RESULTS: Eighteen stabled cirrhotic patients, eighteen patients with overt hepatic encephalopathy and seventeen healthy volunteers were recruited. Patients with cirrhosis had significantly impaired ketone body metabolism, urea synthesis and gluconeogenesis. This was demonstrated by higher concentrations of acetoacetate (0.23 ± 0.02 vs 0.05 ± 0.00, P < 0.01), and b-hydroxybutarate (0.58 ± 0.14 vs 0.08 ± 0.00, P < 0.01), lower concentrations of glutamine (0.44 ± 0.08 vs 0.63 ± 0.03, P < 0.05), histidine (0.16 ± 0.01 vs 0.36 ± 0.04, P < 0.01) and arginine (0.08 ± 0.01 vs 0.14 ± 0.02, P < 0.03) and higher concentrations of glutamate (1.36 ± 0.25 vs 0.58 ± 0.04, P < 0.01), lactate (1.53 ± 0.11 vs 0.42 ± 0.05, P < 0.01), pyruvate (0.11 ± 0.02 vs 0.03 ± 0.00, P < 0.01) threonine (0.39 ± 0.02 vs 0.08 ± 0.01, P < 0.01) and aspartate (0.37 ± 0.03 vs 0.03 ± 0.01). A five metabolite signature by stepwise discriminant analysis could separate between controls and cirrhotic patients with an accuracy of 98%. In patients with encephalopathy we observed further derangement of ketone body metabolism, impaired production of glycerol and myoinositol, reversal of Fischer’s ratio and impaired glutamine production as demonstrated by lower b-hydroxybutyrate (0.58 ± 0.14 vs 0.16 ± 0.02, P < 0.0002), higher acetoacetate (0.23 ± 0.02 vs 0.41 ± 0.16, P < 0.05), leucine (0.33 ± 0.02 vs 0.49 ± 0.05, P < 0.005) and isoleucine (0.12 ± 0.02 vs 0.27 ± 0.02, P < 0.0004) and lower glutamine (0.44 ± 0.08 vs 0.36 ± 0.04, P < 0.013), glycerol (0.53 ± 0.03 vs 0.19 ± 0.02, P < 0.000) and myoinositol (0.36 ± 0.04 vs 0.18 ± 0.02, P < 0.010) concentrations. A four metabolite signature by stepwise discriminant analysis could separate between encephalopathic and cirrhotic patients with an accuracy of 87%.
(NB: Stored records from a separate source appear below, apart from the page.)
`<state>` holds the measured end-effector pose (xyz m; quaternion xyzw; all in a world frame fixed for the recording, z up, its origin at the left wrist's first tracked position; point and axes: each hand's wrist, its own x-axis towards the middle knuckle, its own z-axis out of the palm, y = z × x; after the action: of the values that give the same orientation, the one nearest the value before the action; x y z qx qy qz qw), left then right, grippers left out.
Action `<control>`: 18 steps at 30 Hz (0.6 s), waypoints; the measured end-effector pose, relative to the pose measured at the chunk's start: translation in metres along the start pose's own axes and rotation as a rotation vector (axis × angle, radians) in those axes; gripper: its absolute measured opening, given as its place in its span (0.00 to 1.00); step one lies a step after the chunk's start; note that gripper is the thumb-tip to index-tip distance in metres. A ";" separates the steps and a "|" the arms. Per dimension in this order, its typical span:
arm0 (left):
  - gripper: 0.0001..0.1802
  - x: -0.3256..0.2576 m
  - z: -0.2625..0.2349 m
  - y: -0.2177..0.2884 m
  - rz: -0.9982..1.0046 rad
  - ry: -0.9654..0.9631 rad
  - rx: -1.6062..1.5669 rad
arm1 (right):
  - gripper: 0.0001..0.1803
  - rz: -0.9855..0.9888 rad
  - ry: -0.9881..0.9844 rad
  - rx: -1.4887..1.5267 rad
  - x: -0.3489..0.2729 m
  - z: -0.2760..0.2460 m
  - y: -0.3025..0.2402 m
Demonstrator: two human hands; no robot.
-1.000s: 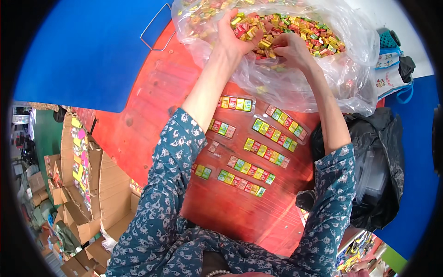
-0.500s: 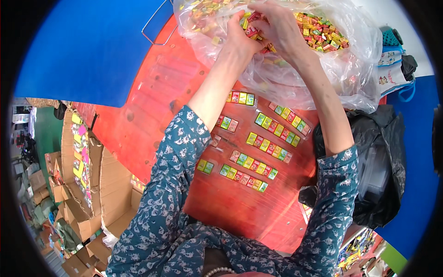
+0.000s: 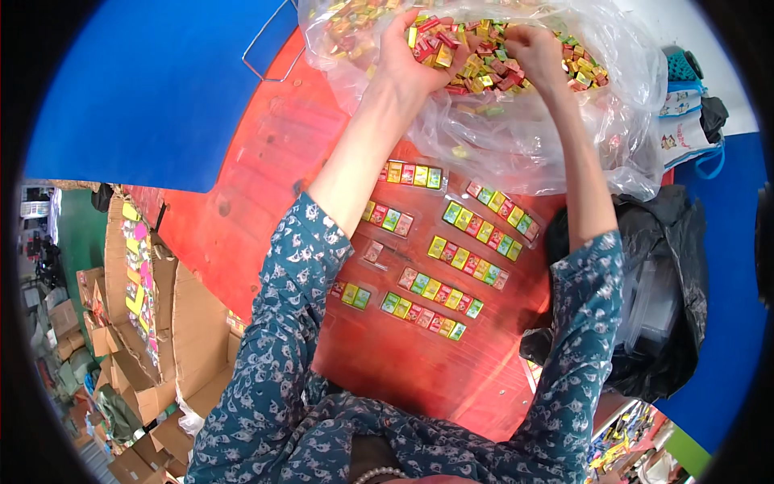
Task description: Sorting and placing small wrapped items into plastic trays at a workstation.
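A clear plastic bag (image 3: 597, 149) at the far side of the red table is full of small colourful boxes (image 3: 488, 68) in yellow, red and green. My left hand (image 3: 403, 68) is cupped at the bag's opening, holding a cluster of the small boxes (image 3: 435, 44). Over the pile to its right, my right hand (image 3: 536, 55) has its fingers curled together; what they hold, if anything, is hidden. Nearer to me lie several clear trays with rows of the same boxes, such as a full tray (image 3: 423, 315) and a mostly unfilled tray (image 3: 373, 253).
The red table (image 3: 266, 169) carries everything. A blue panel (image 3: 145, 97) and a wire handle (image 3: 270, 77) stand at far left. On the right sit a black plastic bag (image 3: 685, 298) with clear trays and a white-and-blue bag (image 3: 685, 121). Cardboard boxes (image 3: 197, 323) stand at lower left.
My hands have moved apart: the right went rightward, deeper over the pile, while the left shifted slightly left with its cluster of small boxes.
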<state>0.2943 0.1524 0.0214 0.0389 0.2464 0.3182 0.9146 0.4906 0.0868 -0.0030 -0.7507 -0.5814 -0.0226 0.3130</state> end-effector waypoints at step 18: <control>0.28 -0.012 -0.023 0.013 -0.010 -0.134 -0.013 | 0.15 -0.080 -0.042 -0.214 -0.003 0.040 -0.002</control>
<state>0.2675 0.1539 0.0091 0.0528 0.1826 0.3120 0.9309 0.4743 0.1050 -0.0353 -0.7562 -0.6118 -0.0813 0.2175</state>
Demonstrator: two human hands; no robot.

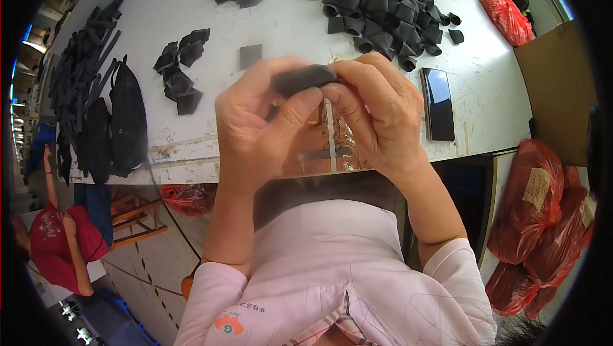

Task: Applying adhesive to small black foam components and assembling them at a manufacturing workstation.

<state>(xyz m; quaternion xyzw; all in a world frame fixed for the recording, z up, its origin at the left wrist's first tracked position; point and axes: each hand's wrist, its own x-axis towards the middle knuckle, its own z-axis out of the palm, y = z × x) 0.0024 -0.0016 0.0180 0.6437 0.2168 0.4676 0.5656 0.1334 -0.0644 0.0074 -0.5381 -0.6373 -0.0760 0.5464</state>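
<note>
A small dark grey piece of soft material (302,80), curled into a short tube, is held up over the white table's near edge. My left hand (250,119) closes around its left part, thumb in front and fingers behind. At its right end, my right hand (383,106) pinches it between thumb and fingertips. Just beyond my left hand lies a flat dark grey square (251,56). A small group of folded dark pieces (180,81) sits to the left. Farther right is a large heap of short dark tubes (389,10).
Long dark strips (83,68) and a black mesh bag (128,116) lie on the table's left. A phone (438,104) rests right of my hands. Red plastic bags (536,218) and a cardboard box (554,84) stand at right. A person in red (60,244) is at left.
</note>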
CONCLUSION: Patients with cirrhosis and patients with hepatic encephalopathy exhibit distinct metabolic abnormalities and the use of metabonomics can select biomarkers for these diseases.

Keywords: Ketone bodies; Branch chain amino acids; Glutamine; Glycolysis

Core tip: Few studies have approached the metabolic abnormalities of liver cirrhosis and its complication hepatic encephalopathy. This study provides evidence that in stable cirrhosis key metabolic pathways are impaired and confirms the fact that there is impaired gluconeogensis, impaired ketogensis and ketone bodies break down as well as impaired urea cycle. In encephalopathy there is a reversal in the pattern of branch chain amino acids concentrations towards normal. By using stepwise discriminating analysis we were able to separate with remarkable accuracy metabolic phenotypes of cirrhotic patients from controls and also those who suffered from encephalopathy from those cirrhotics who did not.